> [WHAT TO DO]: Report how many lines in the data below hold the string "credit". Nothing else should appear in the answer.

> [INPUT DATA]:

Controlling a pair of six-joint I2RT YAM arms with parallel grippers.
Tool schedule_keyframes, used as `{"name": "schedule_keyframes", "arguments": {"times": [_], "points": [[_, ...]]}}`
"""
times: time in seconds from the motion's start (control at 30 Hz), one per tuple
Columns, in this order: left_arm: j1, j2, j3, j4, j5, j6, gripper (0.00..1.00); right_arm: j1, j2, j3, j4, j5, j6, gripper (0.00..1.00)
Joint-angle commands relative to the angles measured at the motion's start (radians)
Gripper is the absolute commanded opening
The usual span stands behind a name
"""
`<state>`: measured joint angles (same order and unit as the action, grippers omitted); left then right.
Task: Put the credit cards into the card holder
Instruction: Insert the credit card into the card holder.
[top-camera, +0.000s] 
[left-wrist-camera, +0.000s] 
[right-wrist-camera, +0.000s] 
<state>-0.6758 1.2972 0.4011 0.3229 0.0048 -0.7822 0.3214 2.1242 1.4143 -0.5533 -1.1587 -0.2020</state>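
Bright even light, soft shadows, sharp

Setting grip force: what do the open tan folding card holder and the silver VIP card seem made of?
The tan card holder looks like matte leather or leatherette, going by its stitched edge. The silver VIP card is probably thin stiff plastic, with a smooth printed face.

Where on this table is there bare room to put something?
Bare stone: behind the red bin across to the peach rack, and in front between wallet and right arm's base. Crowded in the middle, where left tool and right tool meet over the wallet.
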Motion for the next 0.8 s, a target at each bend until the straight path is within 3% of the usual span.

> [SOLUTION TO THE EXERCISE]: 2